■ **Assigned task**: Find and copy every line in the records that includes the string "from".

[Source records]

--- START ---

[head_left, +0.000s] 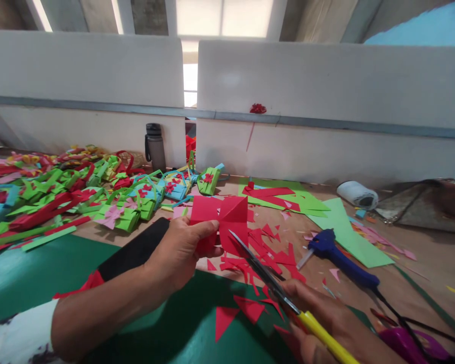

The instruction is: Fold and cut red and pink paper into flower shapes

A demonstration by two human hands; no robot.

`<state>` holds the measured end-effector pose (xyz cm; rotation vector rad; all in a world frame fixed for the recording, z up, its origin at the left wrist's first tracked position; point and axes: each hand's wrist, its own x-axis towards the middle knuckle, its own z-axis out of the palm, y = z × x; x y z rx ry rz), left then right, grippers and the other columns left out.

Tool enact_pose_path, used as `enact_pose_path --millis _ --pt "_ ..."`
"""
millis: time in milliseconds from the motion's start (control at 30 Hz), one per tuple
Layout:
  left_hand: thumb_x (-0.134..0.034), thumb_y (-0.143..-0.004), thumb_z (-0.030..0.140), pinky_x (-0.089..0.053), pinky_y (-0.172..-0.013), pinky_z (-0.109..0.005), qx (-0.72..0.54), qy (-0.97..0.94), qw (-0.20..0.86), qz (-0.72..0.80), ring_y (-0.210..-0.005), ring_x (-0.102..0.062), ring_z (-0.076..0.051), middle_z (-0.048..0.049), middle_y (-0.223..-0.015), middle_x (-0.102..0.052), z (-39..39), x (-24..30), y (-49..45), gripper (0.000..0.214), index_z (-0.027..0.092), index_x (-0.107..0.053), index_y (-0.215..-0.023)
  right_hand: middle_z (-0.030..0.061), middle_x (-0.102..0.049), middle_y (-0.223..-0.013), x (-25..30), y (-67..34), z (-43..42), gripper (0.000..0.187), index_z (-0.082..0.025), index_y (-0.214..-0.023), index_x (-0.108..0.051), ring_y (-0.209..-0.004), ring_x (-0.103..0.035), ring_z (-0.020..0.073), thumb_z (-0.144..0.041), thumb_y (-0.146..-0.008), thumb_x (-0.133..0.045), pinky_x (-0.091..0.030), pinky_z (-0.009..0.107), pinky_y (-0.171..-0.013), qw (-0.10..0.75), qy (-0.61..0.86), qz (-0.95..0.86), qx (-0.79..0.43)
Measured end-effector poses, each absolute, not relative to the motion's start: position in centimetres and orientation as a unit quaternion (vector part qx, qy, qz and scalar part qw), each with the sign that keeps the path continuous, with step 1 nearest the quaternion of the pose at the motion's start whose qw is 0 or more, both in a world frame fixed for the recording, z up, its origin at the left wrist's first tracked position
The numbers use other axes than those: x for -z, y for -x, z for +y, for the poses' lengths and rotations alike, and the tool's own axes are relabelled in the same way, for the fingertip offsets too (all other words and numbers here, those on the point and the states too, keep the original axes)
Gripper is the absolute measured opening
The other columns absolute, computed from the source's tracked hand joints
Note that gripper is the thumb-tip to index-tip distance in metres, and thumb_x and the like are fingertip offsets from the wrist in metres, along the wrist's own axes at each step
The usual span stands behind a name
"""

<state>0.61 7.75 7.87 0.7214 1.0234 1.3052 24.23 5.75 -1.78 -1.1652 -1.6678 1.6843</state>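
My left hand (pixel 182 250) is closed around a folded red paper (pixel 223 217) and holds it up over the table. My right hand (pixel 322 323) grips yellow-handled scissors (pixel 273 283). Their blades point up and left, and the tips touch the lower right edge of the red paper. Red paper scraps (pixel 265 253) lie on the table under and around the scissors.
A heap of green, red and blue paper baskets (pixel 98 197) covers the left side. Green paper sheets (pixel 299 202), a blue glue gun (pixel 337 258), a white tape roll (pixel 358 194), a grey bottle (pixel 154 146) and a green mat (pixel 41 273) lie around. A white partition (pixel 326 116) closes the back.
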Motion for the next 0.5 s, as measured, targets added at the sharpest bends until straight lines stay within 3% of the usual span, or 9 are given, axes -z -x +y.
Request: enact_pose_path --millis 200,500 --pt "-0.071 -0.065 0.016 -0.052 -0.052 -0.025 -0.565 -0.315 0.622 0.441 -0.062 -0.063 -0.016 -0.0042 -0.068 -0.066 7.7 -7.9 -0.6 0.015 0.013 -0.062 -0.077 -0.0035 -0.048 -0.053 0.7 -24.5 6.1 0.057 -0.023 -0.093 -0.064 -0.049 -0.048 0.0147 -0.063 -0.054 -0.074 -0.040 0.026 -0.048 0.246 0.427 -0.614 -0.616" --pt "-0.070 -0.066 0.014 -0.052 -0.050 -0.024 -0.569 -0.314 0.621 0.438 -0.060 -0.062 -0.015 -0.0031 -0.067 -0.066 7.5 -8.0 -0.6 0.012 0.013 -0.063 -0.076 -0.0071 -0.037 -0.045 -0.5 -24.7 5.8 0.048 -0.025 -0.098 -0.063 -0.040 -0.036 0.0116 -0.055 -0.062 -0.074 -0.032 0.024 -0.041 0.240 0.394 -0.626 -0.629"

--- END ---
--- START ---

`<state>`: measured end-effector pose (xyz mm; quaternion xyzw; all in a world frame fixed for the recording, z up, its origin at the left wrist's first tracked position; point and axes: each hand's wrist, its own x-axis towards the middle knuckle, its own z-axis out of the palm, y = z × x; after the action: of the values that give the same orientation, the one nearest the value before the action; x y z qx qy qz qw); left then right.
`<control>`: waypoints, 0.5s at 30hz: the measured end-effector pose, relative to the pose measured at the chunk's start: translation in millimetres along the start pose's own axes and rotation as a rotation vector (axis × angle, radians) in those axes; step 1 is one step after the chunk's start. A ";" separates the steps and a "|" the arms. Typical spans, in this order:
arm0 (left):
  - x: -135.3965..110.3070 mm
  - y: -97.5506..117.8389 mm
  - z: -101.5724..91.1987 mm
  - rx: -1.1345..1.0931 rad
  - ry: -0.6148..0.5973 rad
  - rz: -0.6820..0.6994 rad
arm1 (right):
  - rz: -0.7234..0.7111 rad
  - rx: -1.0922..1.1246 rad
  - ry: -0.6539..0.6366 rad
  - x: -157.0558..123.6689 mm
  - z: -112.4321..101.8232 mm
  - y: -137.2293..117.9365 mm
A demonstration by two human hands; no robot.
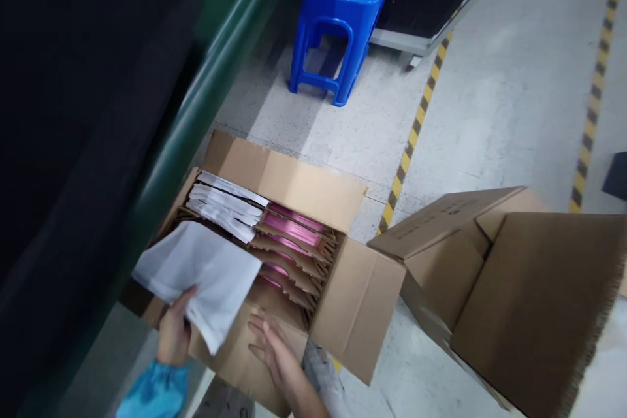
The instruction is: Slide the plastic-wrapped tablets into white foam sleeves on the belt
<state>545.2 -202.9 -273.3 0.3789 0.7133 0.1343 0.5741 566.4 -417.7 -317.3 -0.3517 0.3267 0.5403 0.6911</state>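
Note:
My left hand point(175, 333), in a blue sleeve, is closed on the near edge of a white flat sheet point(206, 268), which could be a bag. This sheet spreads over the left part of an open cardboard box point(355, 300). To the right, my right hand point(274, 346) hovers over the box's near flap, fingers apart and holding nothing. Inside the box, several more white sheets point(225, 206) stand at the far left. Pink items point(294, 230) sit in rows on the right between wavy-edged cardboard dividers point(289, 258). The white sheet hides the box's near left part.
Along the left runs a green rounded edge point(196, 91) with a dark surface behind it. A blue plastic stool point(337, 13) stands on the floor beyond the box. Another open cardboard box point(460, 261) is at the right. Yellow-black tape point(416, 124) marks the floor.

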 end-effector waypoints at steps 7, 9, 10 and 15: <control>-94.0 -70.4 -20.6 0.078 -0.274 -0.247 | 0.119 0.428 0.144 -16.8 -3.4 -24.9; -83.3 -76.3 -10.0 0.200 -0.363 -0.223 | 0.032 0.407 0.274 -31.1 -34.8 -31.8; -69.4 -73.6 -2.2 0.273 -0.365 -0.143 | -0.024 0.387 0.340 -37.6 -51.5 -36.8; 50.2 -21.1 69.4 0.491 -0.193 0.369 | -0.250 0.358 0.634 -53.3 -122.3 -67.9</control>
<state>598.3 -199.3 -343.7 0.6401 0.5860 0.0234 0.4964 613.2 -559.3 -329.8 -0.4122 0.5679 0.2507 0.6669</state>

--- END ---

■ **Solution to this exercise**:
millis: time in milliseconds from the motion's start (control at 30 Hz), one per tuple
The other columns absolute, computed from the source's tracked hand joints
Note that gripper is the thumb-tip to index-tip distance in metres, and thumb_x and the like are fingertip offsets from the wrist in metres, along the wrist's own axes at each step

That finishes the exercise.